Vorbehalte gegen Astrazeneca
Auf Vorbehalte stößt bei vielen Patienten der Astrazeneca-Impfstoff. „Wir müssen einen guten Teil unserer Impfaufklärung und Telefonzeit darauf verwenden, den Patienten, die über 65 Jahre alt sind, verständlich zu machen, dass sie sich mit dem Astra-Impfstoff weder gefährden noch einen schlechteren Impfschutz einhandeln“, sagt Dr. Dietz.

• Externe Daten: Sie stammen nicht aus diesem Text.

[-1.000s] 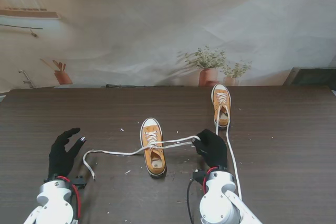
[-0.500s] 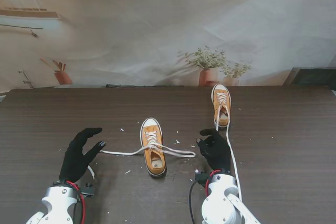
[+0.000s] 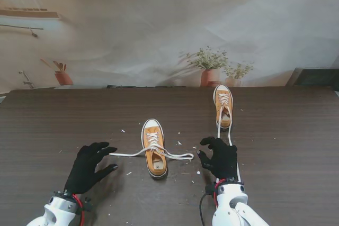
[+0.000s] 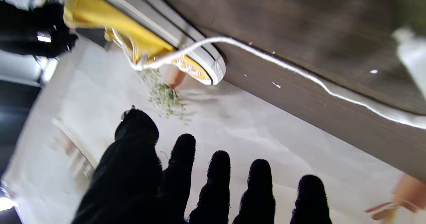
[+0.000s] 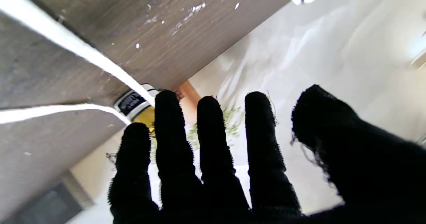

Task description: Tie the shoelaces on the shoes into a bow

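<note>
Judging from how the laces lie, almost all of the tying is yet to be done. The near shoe sits mid-bench with its lace crossed over the tongue, one end running out toward the left hand and the other toward the right hand, both ends flat on the bench; no loops and no bow are formed, and whether the crossing is a real first knot cannot be told. The far shoe stands farther from me on the right, its lace trailing loose past the right hand. Both hands hover with fingers spread wide, holding nothing. Left to do: pick up the ends, form loops, cinch, then repeat on the second shoe.
</note>
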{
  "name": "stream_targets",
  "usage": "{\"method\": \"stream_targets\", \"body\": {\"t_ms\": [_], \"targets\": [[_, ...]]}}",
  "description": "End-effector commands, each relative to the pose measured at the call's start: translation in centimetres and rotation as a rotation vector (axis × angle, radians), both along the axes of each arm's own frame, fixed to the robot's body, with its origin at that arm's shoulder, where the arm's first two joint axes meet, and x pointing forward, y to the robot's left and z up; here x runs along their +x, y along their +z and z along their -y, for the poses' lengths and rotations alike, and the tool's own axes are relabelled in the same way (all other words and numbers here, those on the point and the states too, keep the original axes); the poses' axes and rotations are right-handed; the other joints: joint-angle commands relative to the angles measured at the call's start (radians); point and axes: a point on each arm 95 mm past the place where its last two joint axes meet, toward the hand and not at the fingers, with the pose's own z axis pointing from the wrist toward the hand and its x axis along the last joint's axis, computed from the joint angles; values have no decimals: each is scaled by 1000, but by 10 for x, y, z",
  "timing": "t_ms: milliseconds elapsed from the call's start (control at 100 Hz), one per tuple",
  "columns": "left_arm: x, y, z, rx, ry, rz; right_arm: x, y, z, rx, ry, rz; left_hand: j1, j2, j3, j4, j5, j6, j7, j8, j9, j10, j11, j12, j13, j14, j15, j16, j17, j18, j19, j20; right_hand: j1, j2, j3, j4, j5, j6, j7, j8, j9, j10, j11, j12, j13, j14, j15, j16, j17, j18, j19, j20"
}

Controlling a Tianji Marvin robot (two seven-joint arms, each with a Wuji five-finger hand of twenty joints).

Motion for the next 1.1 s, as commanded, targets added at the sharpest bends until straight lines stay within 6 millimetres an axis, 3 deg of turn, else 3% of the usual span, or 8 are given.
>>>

Ein höheres Impf-Tempo und mehr Impfstoff würde sich zwar auch Hedwig Hamers, Allgemeinmedizinerin in Heggen, wünschen. „Andererseits“, schreibt sie, „ist die Verteilung ja auch ein Problem der globalen Gerechtigkeit.“
Das Impfzentrum in Attendorn nehmen die Ärztinnen und Ärzte von ihrer Kritik aus. „Hohe Effizienz, hohes Engagement der Beteiligten auf allen Ebenen, gute Kooperation“, lobt etwa Rainer Pfingsten.
Nicht in die Impfkampagne eingebunden sind die Zahnärzte. „Wir dürfen mit Nadeln nur im hochsensiblen Mund- und Gesichtsbereich zustechen. Ein Oberarm wäre zu kompliziert“, reagiert Christine Müller aus Finnentrop mit Ironie.